I'd propose that your claim that LLMs don't understand at maths is very similar to the claim that Neuton didn't understand the Laws of Motion.
Yes – Neuton's laws are wrong, but they're also practically correct for 99.999% of applications. If correctness is viewed as a binary, Neuron is 100% wrong, but as a scalar Neuron is basically right.
Neural networks are inherently bad at finding exact rules, but they're excellent at approximating them to an accuracy that is acceptably good, this is bit that people miss when they say LLMs can't do maths.
When you claim they don't understand the rules of maths, I agree that they don't understand the explicit rules, but with the caveat that they probably understand something that allows them to approximate those rules "well enough".
This is why if you ask ChatGPT a question like 23435234 + 3243423 it's not going to say -33.1. It might not give the right answer, but it will almost always give you something that's close and very plausible. So while it might not understand the exact rules, it basically understands what happens when you add two numbers and 99% of the time will give you an answer that is basically correct.

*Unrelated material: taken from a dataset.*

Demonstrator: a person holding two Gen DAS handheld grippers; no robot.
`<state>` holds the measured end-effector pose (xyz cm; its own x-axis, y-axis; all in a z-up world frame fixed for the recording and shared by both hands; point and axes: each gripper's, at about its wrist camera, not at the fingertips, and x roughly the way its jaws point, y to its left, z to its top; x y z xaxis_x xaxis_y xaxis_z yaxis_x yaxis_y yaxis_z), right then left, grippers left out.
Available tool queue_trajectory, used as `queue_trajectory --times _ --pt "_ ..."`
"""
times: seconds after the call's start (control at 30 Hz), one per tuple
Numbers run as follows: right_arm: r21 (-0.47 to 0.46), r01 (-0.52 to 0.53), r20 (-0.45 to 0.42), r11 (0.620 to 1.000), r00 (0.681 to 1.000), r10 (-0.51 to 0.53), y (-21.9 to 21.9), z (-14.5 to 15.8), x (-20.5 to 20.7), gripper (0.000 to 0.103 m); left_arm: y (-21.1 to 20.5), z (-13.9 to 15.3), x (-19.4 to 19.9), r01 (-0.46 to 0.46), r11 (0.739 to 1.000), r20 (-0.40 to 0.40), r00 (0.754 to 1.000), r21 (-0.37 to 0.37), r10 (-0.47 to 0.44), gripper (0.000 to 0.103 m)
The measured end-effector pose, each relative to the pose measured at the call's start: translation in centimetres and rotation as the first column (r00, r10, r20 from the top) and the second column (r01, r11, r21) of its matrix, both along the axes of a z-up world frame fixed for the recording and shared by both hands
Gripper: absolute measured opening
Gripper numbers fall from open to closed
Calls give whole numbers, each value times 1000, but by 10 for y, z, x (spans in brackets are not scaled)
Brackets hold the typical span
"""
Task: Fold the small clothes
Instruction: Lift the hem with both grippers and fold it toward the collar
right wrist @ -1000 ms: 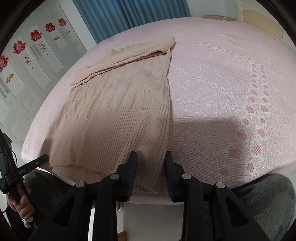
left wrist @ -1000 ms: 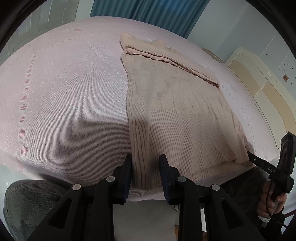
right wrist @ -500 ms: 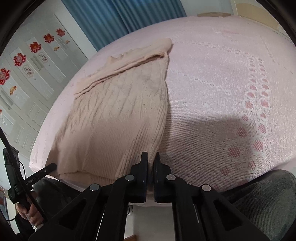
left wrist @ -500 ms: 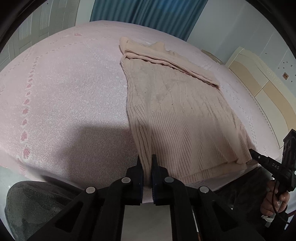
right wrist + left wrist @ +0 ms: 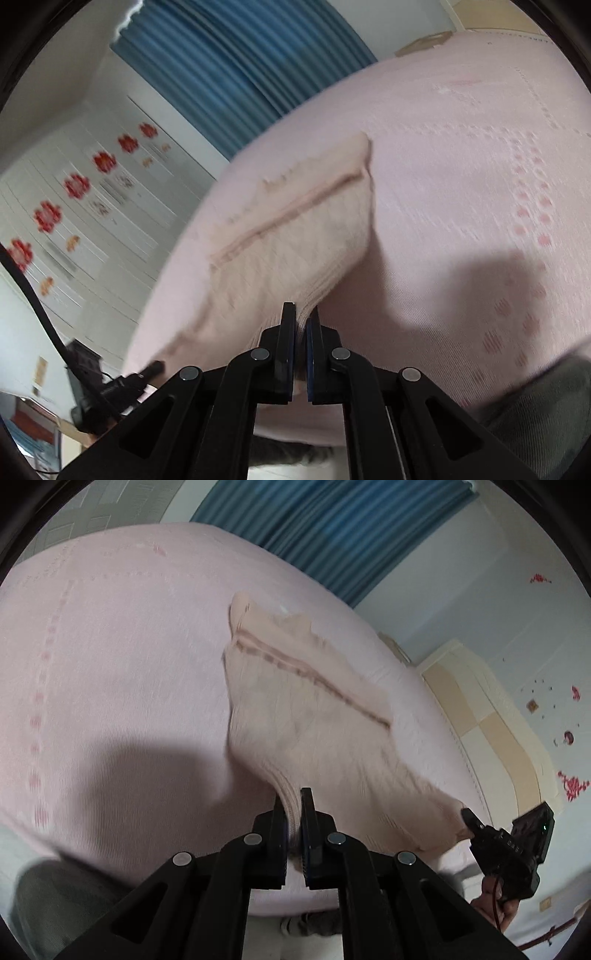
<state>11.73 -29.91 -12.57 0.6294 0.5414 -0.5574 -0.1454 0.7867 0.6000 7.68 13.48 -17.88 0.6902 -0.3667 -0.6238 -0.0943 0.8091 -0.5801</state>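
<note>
While the left gripper [image 5: 293,812] pinches one near hem corner of the beige knit sweater [image 5: 314,731], the right gripper [image 5: 301,321] is clamped on the other corner. Beyond both grippers the sweater slopes down onto the pink bedspread [image 5: 110,657], its far end lying toward the blue curtain [image 5: 332,528].

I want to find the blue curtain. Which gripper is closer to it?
Cannot tell. The left gripper and right gripper each pinch the sweater's near hem, with the curtain far past the bed.

Both grippers [image 5: 293,805] [image 5: 301,317] clamped, angled downward
</note>
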Motion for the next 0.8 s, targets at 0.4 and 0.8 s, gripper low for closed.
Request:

The larger point I was trying to make here is that I think we humans are kinda biased when it comes to maths because we understand character precision which is the bias I think you're basing your reasoning on here. We humans believe precision is extremely important in the context of maths unlike other textual content. But an LLM isn't operating with that bias. It's just trying to approximate maths in a way that is correct enough in a similar way that it's trying to approximate the likely next character (or more correctly token) of other text content.
I don't think approximations are 100% wrong and perhaps us humans being bothered about LLMs giving answers to maths questions that are 0.1% wrong actually says more about our values and how we view maths than it says about an LLMs mathematical abilities.